Something changed, yet nothing did. Her awareness rippled out from her, and plunged inward. An awareness of her heart, the paralyzing moment between relaxation and contraction. The split between tick and tock, the gap between now and then, the line between life and death. The snowflakes fell around her, dancing in a pattern that was so obvious she was astounded she’d only gleaned it just now. The pattern was there in the snowflakes as it was there in the currents and in the stars, and in her opponent—as above, so below. She had been here before, straddling the apocalyptic terminator, and all she had to do was choose.

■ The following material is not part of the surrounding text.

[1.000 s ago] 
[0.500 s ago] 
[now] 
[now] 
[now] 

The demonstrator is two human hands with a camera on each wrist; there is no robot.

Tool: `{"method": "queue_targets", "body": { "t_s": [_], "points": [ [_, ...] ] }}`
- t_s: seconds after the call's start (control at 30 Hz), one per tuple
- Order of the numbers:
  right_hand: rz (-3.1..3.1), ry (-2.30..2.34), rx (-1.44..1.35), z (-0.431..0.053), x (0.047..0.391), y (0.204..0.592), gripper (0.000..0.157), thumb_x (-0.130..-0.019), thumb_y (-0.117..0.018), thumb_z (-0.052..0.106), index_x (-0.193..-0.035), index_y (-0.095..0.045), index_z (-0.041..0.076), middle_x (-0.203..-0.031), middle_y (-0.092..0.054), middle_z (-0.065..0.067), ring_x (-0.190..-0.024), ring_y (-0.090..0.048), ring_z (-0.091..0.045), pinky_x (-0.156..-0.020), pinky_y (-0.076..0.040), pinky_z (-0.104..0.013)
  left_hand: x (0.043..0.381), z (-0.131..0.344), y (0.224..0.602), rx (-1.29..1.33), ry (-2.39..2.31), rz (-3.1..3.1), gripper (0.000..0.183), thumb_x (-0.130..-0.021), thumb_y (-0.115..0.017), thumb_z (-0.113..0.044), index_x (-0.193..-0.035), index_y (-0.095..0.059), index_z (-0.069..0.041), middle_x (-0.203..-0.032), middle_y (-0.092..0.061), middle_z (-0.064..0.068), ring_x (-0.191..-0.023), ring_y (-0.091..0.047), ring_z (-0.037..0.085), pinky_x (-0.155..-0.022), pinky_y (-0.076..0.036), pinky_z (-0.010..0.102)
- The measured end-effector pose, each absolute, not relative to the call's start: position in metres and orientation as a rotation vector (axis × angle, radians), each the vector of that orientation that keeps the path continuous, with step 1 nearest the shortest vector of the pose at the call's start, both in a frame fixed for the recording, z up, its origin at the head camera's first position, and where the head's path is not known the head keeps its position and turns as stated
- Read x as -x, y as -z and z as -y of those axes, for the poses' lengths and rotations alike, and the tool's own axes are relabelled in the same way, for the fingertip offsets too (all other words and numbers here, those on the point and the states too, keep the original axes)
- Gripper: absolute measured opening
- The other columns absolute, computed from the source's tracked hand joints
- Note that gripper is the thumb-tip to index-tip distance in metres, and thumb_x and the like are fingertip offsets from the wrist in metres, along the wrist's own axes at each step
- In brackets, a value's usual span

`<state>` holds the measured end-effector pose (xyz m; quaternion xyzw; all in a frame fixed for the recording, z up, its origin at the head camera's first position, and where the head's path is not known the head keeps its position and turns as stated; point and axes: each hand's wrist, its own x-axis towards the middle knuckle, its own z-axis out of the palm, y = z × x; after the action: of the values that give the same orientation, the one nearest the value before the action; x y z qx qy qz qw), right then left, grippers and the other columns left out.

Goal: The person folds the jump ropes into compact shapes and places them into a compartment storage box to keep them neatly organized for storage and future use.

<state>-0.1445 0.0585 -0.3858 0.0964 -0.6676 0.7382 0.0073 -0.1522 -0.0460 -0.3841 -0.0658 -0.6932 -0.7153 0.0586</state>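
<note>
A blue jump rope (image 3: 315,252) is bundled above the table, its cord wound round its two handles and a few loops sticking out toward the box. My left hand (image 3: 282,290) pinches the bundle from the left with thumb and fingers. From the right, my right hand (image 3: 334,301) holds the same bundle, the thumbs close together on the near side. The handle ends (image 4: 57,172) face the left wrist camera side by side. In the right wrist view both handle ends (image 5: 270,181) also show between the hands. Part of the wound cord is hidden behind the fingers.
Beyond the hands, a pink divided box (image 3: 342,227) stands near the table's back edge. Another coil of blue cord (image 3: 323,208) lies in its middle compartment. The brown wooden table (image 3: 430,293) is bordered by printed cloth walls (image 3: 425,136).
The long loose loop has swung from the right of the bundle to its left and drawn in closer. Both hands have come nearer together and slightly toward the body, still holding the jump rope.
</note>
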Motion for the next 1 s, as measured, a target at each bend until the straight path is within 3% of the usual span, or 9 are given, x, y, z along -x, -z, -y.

Ah, Sabra thought, and remembered thinking.
Here we go.
She caught her opponent’s fist, forced him back, and threw out a kick so high that it would have popped what was left of his helmet into his jaw had he not seen it coming. Something reached her ears about a system going haywire. She didn’t know what that meant, but knew she would soon.
Beta joined the brawl then, striking her from behind, driving her to one knee. It didn’t matter. She held her ground, fighting from disadvantage, and divided her strikes between the pair with the rhythm of a remembered melody. It was there in her blood, in her bones: victory everlasting, and a lioness never bowed to wolves.
Her fists weren’t enough. She needed a weapon, and she found one. A metal stake of black iron. She tore it from the ground, lashed Beta with it, and then swept his legs on the back swing. As he fell, she turned and tossed the stake up, caught it and hurled it like a javelin at Alpha.
It punched through his right shoulder. He staggered, reaching to pull it free, and Sabra pushed through, bowled him over, and buried the stake into the ground. He didn’t even cry out. Distantly, Sabra figured she should respect that.
Then, it all fell away from her, and she was herself again. Sweating, trembling, aching. She steadied out her breathing, and waited for the last of the currents to recede.
“So,” she said, “Who the fuck are you two?”
Someone descended, thrusters cutting out, and landed heavily. Sabra turned to face her next opponent, and her momentum stalled out. The angled planes of her armor, the bare arms...
“Christ and Allah,” Revenant said, striding toward them. “I think I’m about to pop a heat sink. All of you, stand down immediately. And that goes double for you, Defiant.”
She entered their ruined section of garden and nothing about her changed—not her bearing, not her voice, not her face. Sabra opened her mouth to say something, but mortification bit down on her tongue for her. She didn’t know what was going on, but she knew she’d never won an argument against Revenant.
Her opponent, still impaled, asked: “You know this monster?” Through his cracked and broken visor, his facial expression made it clear he was as incredulous as she was.
Revenant glanced down at him. Her expression betrayed nothing as she drew the stake from his shoulder and tossed it aside.
“She’s my girlfriend,” she said, and sighed—actually sighed. “So, monster or not, I’d really appreciate it if the three of you could stop beating the shit out of each other.”